In the first of our series of blogs on creativity in mail, author, presenter and renowned Creative Director, Patrick Collister, asks how important creativity is for success. 

What is creativity?

It’s a subject I could write a book about.

It’s a subject I have written a book about!

But, in this context, I’ll be brief.

It’s nothing more and nothing less than the ability of the human mind to find solutions to problems.

It requires imagination, an aptitude for looking into the future and seeing how an idea might play out.

So, if we consider JICMAIL for a moment, creativity is what makes some mailings remarkable while others remain invisible.

It’s what delivers startling response rates.

Generates exceptional ROI.

It creates brand loyalty and even brand love.

Creativity, then, is a way of doing business.

It starts with a problem.

Sales are down. Or margins have shrunk. Maybe there’s a new competitor in town. Events (think Brexit or Covid) have made customers cautious.   

The creative mind looks at the problem and tries to redefine it in terms of opportunity.

So, when lockdown closed every pub in Britain, the landlord of The Chequers where I live, door dropped every house in a two-mile radius to let us know they were now doing takeaways.

He has emerged from the pandemic with an enlarged business, a broader customer base and a database of names and addresses.

I said that creativity requires imagination.

Maybe what I really mean is it requires empathy.

So, again looking back at the pandemic, a handful of brands asked, how are our customers feeling right now? What do they need?

It turned out a lot of people were bored.

So they were interested in anything that came through the letterbox.

And the brands that continued to stay in touch through mail were rewarded.

One furniture retailer got an 11% increase in online sales at a time when all their competitors had battened down the hatches.

Creativity isn’t just re-thinking what you say, it’s also how you say it.

Dozens of banks have used mail to say: Switch your mortgage to us and save money!

But only BNZ mailed potential customers $1,000 in old, shredded notes with the message: Look how much you’re wasting each month.

 

This one mailing led to an increase of $600 million’s worth of mortgage business.

Now that’s creative.

It’s interesting.

Now, here’s the thing about JICMAIL.

They measure the interestingness of mail.

The database reports how long a piece stays in the home. It reports when the recipient opens it, discusses it and when they act on it.

Some mailings stay propped up on a mantelpiece or pinned to a board in the kitchen for months. In fact, JICMAIL tells us that 45% of mail is still in the home after 28 days. Sitting around. Sharing the message. 

What JICMAIL is able to prove to marketers is that mail works.

The question I have as a creative person is, HOW?

Sure, targeting is important.

And a tempting offer.

But the best campaigns have more than that. They have an idea.

Like Land Rover’s “Build Your Own Adventure” pack which won Gold at the 2021 DMA Awards.
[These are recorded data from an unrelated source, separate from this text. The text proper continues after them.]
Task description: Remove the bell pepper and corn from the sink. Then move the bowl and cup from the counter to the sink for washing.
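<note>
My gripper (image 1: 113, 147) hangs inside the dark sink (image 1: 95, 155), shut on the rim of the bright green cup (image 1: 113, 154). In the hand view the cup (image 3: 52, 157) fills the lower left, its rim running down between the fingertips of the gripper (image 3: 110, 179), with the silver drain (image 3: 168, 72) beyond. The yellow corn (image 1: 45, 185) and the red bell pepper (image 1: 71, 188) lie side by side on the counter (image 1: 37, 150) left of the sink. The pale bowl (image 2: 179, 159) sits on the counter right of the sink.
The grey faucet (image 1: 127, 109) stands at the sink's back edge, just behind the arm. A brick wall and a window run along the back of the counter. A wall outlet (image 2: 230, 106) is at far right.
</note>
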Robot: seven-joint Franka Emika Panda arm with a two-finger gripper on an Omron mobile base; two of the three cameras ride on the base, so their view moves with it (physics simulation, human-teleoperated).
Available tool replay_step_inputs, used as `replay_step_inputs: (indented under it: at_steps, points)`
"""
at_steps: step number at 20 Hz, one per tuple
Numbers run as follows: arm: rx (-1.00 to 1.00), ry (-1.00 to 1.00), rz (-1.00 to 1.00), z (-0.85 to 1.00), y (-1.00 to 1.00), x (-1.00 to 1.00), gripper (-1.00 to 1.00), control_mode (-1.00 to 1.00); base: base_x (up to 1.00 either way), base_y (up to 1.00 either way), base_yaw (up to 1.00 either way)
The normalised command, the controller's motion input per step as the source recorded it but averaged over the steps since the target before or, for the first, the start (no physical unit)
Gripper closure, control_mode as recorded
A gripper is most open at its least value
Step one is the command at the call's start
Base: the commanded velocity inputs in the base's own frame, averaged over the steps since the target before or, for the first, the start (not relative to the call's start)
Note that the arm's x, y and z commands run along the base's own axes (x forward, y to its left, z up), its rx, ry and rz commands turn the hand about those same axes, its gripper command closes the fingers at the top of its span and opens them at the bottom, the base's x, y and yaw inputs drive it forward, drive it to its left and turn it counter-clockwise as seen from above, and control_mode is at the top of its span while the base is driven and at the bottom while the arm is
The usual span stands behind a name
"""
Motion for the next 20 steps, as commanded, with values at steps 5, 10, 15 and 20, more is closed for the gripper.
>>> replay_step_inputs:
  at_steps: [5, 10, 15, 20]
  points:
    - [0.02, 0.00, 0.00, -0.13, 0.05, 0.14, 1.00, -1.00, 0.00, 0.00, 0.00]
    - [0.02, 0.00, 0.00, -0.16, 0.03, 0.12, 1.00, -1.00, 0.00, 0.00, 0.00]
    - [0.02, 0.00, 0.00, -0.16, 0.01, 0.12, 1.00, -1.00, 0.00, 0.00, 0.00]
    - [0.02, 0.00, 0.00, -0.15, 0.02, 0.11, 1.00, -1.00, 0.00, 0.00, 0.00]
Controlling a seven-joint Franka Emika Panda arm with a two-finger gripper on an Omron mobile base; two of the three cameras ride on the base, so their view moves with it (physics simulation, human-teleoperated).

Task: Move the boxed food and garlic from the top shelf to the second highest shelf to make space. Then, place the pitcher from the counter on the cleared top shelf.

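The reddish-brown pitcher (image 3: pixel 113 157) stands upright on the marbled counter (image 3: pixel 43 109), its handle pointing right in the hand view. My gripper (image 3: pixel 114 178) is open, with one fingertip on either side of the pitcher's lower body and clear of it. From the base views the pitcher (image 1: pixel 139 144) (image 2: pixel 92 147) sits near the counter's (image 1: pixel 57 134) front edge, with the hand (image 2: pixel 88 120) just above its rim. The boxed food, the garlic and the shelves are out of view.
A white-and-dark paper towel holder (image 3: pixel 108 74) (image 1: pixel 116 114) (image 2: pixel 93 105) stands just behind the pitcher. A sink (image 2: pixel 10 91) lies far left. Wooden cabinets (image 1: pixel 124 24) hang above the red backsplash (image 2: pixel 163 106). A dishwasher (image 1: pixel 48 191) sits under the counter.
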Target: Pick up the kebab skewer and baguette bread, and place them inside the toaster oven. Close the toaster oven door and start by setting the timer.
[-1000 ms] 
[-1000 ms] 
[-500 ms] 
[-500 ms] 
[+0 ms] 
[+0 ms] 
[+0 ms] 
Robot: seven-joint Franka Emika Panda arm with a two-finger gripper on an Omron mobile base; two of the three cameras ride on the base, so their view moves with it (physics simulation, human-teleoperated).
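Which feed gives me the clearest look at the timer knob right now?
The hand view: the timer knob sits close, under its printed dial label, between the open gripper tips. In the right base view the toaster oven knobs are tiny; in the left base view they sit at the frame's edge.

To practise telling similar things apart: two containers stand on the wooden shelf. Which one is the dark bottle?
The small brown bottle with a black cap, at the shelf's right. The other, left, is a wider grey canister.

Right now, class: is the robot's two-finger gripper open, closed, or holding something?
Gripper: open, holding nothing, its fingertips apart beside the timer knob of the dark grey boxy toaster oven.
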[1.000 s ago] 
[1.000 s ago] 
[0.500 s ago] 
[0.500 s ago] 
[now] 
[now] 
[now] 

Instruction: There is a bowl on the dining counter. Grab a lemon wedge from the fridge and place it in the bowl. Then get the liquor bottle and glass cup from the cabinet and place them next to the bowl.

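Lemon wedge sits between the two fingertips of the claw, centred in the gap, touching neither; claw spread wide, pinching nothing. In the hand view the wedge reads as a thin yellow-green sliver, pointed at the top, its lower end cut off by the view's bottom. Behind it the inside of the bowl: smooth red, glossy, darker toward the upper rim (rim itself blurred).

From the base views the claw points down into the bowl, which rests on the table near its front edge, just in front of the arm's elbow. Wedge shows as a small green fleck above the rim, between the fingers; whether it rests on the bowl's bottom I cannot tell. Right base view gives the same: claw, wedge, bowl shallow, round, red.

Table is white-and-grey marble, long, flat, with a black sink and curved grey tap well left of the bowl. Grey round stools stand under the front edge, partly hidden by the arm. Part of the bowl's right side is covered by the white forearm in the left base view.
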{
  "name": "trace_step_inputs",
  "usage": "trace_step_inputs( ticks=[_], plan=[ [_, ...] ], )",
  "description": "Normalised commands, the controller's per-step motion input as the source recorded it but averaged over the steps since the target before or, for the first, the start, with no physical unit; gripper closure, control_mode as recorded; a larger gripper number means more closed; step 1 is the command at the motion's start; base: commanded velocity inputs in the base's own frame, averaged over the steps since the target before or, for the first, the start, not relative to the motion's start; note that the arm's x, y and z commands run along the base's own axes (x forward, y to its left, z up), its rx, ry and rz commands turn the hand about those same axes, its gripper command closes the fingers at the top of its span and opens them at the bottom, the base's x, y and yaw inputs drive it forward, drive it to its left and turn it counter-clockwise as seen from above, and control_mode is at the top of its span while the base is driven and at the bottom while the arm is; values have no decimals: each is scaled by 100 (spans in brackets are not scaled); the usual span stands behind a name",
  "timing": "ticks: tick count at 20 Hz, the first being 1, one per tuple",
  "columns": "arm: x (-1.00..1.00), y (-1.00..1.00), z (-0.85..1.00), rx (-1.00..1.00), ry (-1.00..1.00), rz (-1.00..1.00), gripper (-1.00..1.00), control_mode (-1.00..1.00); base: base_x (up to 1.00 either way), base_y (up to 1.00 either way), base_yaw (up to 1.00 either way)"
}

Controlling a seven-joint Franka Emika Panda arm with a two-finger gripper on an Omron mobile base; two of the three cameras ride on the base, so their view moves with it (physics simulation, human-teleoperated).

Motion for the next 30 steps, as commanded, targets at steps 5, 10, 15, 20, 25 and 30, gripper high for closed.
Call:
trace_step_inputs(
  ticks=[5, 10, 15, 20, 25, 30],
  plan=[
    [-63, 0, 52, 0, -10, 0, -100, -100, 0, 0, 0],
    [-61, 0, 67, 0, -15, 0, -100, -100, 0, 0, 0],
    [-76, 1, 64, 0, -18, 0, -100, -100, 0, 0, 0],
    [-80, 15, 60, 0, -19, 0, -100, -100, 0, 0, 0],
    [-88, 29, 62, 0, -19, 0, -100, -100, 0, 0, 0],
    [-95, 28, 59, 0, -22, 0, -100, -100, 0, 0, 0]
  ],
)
Mailed to millennials familiar with Panini football stickers from their youth, it was a sticker-based car configurator.

Of this campaign, JICMAIL say that “25-34-year-olds interact with the average piece of automotive DM 3.5 times a month while reach is boosted by 22% through mail pack sharing in the home.”

In translation, what they’re saying is the pack loitered around a couple of thousand homes for four or five weeks.

What they don’t say is that the idea is clever and fun.

And the reason Land Rover sold 431 vehicles costing between £41,000 and £101,000 a pop.

What makes the magic sauce magic are the ingredients.

And that’s the problem for mail. No-one has come up with a way of measuring creativity.

Yet.

Until they do, I fear marketers will continue to get less from mail than they might.

Good results rather than great.

JICMAIL’s Top 150 rankings every quarter are a step in the right direction.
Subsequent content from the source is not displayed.